▶ **WHAT THE TASK REQUIRES**
Give back the records below exactly, every one, with no pictures.

▶ **INPUT MATERIAL**
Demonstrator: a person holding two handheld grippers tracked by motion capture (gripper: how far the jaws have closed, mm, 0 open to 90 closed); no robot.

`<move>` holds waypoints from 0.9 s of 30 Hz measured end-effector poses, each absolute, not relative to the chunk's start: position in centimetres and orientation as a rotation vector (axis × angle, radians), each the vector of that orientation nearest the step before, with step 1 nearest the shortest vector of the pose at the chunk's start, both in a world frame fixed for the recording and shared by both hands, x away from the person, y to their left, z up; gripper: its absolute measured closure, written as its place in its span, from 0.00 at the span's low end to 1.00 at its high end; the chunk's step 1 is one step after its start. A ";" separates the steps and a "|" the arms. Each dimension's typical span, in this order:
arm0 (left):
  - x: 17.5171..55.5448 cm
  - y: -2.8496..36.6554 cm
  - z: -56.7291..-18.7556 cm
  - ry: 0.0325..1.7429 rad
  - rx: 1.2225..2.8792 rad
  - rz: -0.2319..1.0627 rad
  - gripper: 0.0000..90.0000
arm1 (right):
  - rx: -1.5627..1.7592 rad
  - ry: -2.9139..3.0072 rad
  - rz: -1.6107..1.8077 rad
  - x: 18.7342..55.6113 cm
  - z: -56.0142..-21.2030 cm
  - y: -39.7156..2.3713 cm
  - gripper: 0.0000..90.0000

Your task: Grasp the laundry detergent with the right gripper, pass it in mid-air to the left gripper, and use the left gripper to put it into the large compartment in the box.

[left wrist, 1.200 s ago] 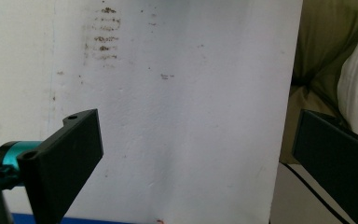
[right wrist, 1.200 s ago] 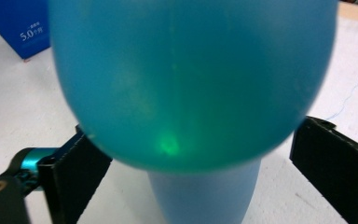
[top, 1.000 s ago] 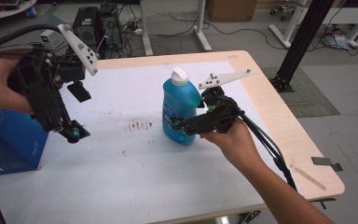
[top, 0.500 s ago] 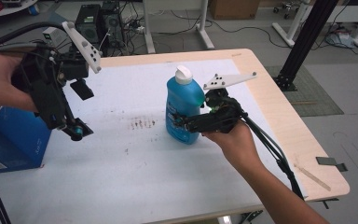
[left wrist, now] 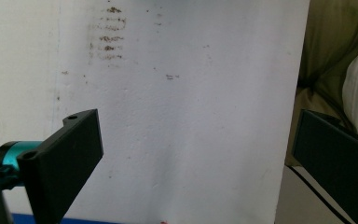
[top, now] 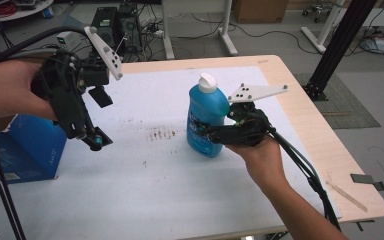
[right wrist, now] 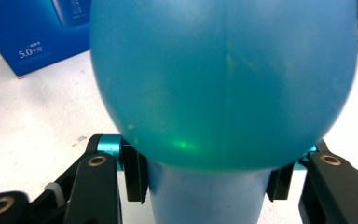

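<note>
- Right gripper (top: 206, 134) is clamping the blue bottle (top: 206, 117) low on its body; jaws have just been closing, and both pads are pressing its sides in the right gripper view (right wrist: 205, 179).
- The bottle is standing upright on the white sheet (top: 145, 190), right of centre on the table (top: 325, 145), white cap (top: 208, 82) on top.
- Right hand (top: 260, 157) is coming in from the bottom right, holding the gripper level.
- Left gripper (top: 96, 142) is hanging released above the sheet's left part, well apart from the bottle; jaws are standing wide with nothing between them in the left gripper view (left wrist: 196, 158).
- Brown smudges (top: 161, 133) are sitting on the sheet between the two grippers.
- Blue box (top: 27, 150) is sitting at the left table edge, under the left hand (top: 10, 95).
</note>
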State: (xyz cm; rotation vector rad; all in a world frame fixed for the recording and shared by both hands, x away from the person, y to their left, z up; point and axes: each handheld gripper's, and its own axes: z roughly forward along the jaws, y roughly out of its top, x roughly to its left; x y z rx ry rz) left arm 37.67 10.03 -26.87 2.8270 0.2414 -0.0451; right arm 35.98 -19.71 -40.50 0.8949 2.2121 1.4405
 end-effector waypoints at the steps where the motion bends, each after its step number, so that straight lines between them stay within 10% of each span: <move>1: 37.7 10.0 -26.8 0.242 2.823 -0.044 0.02 | 0.905 2.208 1.432 35.9 -40.4 -19.6 0.50; 27: 37.7 7.7 -22.7 0.059 2.825 -0.038 0.02 | 0.370 2.548 1.578 37.4 -34.1 -19.4 0.50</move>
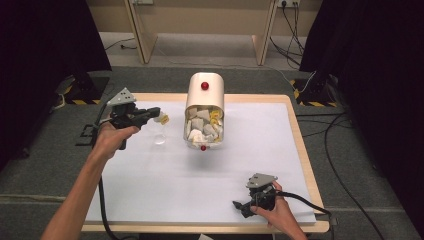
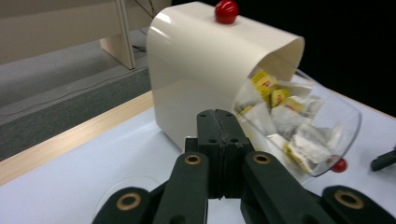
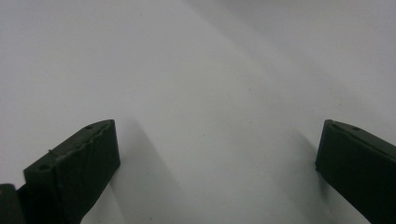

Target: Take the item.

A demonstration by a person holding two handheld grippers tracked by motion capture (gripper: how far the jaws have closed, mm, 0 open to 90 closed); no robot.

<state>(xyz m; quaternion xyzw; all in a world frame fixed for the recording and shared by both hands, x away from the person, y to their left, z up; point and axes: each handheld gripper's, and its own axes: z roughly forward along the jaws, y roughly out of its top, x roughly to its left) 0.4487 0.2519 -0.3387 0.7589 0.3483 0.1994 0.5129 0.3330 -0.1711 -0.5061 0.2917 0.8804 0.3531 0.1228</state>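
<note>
The left claw (image 1: 159, 116) is pressed together on a tea bag (image 1: 162, 119), a small white-and-yellow sachet pinched at its tip and held above the bench (image 1: 260, 165); in the left gripper view the black jaws meet with no gap between them. Just below and slightly toward the person from the bag stands a clear glass (image 1: 159, 138), round, low and nearly invisible against the white sheet, so the bag needs to travel down and a little back toward the hand. Beyond the claw, to its right in the high view, lies the dispenser (image 1: 205, 92): a cream, smooth, rounded shell with a red knob (image 1: 204, 85) on top and a clear curved drawer (image 2: 327, 135) tipped open, full of crumpled paper sachets. The left hand is much the nearer to the glass; the right claw (image 1: 239, 206) rests well apart at the near edge, its jaws spread over bare white paper.
</note>
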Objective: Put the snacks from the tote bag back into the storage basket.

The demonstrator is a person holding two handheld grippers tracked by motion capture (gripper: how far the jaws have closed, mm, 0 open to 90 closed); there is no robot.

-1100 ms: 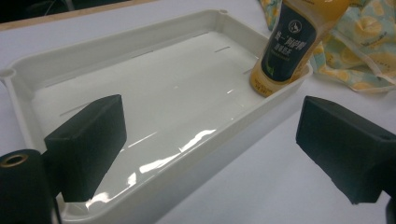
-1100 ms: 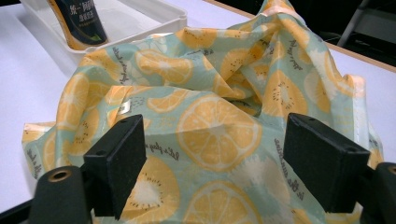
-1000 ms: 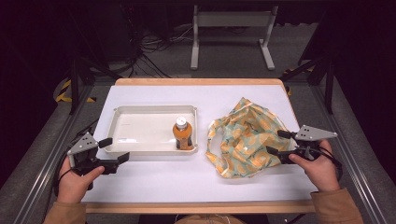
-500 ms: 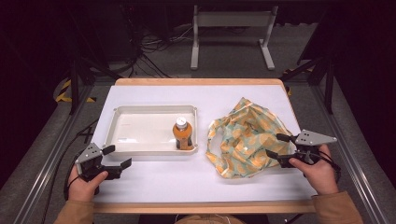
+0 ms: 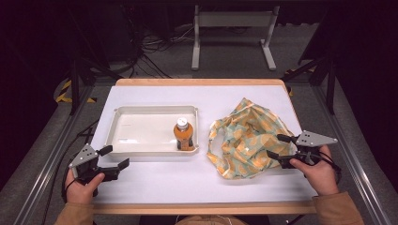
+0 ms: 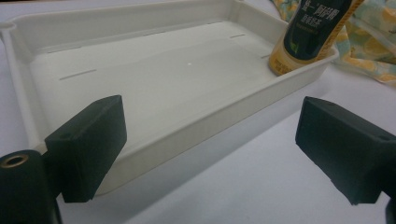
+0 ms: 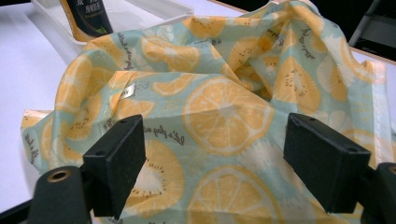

▶ **THE ANSWER**
Demonstrator: a person holding two handheld grippers tracked by motion capture (gripper: how far the jaws have closed, mm, 0 open to 90 closed); no robot.

`<move>` holds waypoints from 0.9 s of 30 Hz measured end-effector poses, each absolute, not relative to the chunk's start: position in centimetres and orientation as a rotation vector (axis × angle, radians), each the vector of that orientation nearest the step before, with step 1 nearest the shortest vector of the pose at the chunk's start, both in a world frame fixed for the recording and shared by both hands, x away from the person, y to their left, z up; gripper: its absolute measured closure, written as its place in its span, from 0.00 at the span's low end to 1.00 at its high end; the chunk's step 1 is one step after its start. A ";" separates the steps and a "|" the arms. Each dimension's typical span, in this order:
arm0 (left):
  - x: 17.5171..55.5448 cm
  - y: -2.8496..36.6554 cm
  - z: -56.7291..-18.7556 cm
  - ry: 0.0325..1.7429 rad
  - rx: 1.2225..2.8792 rad
  - rz: -0.2319..1.0627 rad
  - gripper: 0.0000..90.0000
arm1 (right):
  - rx: -1.5627..1.7592 rad
  - ry: -2.9139..3.0072 rad
  - rz: -1.6107..1.8077 rad
  - x: 18.7342..55.6113 cm
  - z: -56.0142..-21.2030 cm
  - y: -39.7156..2.3713 cm
  - gripper: 0.0000..90.0000

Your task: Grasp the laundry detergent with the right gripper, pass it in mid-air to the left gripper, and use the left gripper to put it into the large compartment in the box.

[left wrist, 1.200 s ago] 
[right wrist, 1.200 s ago] 
[top, 1.000 s ago] 
[top, 0.500 s ago] 
[left wrist, now] 
[top, now] 
[right wrist, now] 

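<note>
- Right gripper (top: 206, 134) is clamping the blue bottle (top: 206, 117) low on its body; jaws have just been closing, and both pads are pressing its sides in the right gripper view (right wrist: 205, 179).
- The bottle is standing upright on the white sheet (top: 145, 190), right of centre on the table (top: 325, 145), white cap (top: 208, 82) on top.
- Right hand (top: 260, 157) is coming in from the bottom right, holding the gripper level.
- Left gripper (top: 96, 142) is hanging released above the sheet's left part, well apart from the bottle; jaws are standing wide with nothing between them in the left gripper view (left wrist: 196, 158).
- Brown smudges (top: 161, 133) are sitting on the sheet between the two grippers.
- Blue box (top: 27, 150) is sitting at the left table edge, under the left hand (top: 10, 95).
</note>
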State: (xyz cm; rotation vector rad; all in a world frame fixed for the recording and shared by both hands, x away from the person, y to their left, z up; point and axes: each handheld gripper's, and its own axes: z roughly forward along the jaws, y roughly out of its top, x roughly to its left; x y z rx ry rz) left arm 37.67 10.03 -26.87 2.8270 0.2414 -0.0451; right arm 35.98 -19.71 -40.50 0.8949 2.2121 1.4405
 end-effector waypoints at the steps where the motion bends, each after its step number, so that straight lines between them stay within 10% of each span: <move>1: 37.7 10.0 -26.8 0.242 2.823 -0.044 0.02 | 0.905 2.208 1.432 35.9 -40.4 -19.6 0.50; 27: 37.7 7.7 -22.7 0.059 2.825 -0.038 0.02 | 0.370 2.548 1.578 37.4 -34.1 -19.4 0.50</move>

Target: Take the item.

A demonstration by a person holding two handheld grippers tracked by motion capture (gripper: how far the jaws have closed, mm, 0 open to 90 closed); no robot.

<state>(xyz m; quaternion xyzw; all in a world frame fixed for the recording and shared by both hands, x away from the person, y to their left, z up; point and axes: each handheld gripper's, and its own axes: z roughly forward along the jaws, y roughly out of its top, x roughly to its left) 0.4487 0.2519 -0.3387 0.7589 0.3483 0.1994 0.5129 0.3330 -0.1711 -0.5061 0.2917 0.8804 0.3531 0.1228</state>
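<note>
The left claw (image 1: 159, 116) is pressed together on a tea bag (image 1: 162, 119), a small white-and-yellow sachet pinched at its tip and held above the bench (image 1: 260, 165); in the left gripper view the black jaws meet with no gap between them. Just below and slightly toward the person from the bag stands a clear glass (image 1: 159, 138), round, low and nearly invisible against the white sheet, so the bag needs to travel down and a little back toward the hand. Beyond the claw, to its right in the high view, lies the dispenser (image 1: 205, 92): a cream, smooth, rounded shell with a red knob (image 1: 204, 85) on top and a clear curved drawer (image 2: 327, 135) tipped open, full of crumpled paper sachets. The left hand is much the nearer to the glass; the right claw (image 1: 239, 206) rests well apart at the near edge, its jaws spread over bare white paper.
</note>
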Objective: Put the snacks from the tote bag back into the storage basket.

The demonstrator is a person holding two handheld grippers tracked by motion capture (gripper: how far the jaws have closed, mm, 0 open to 90 closed); there is no robot.

-1100 ms: 
-1100 ms: 
-1000 ms: 
-500 ms: 
+0 ms: 
+0 ms: 
+0 ms: 

There is nothing else to this exercise.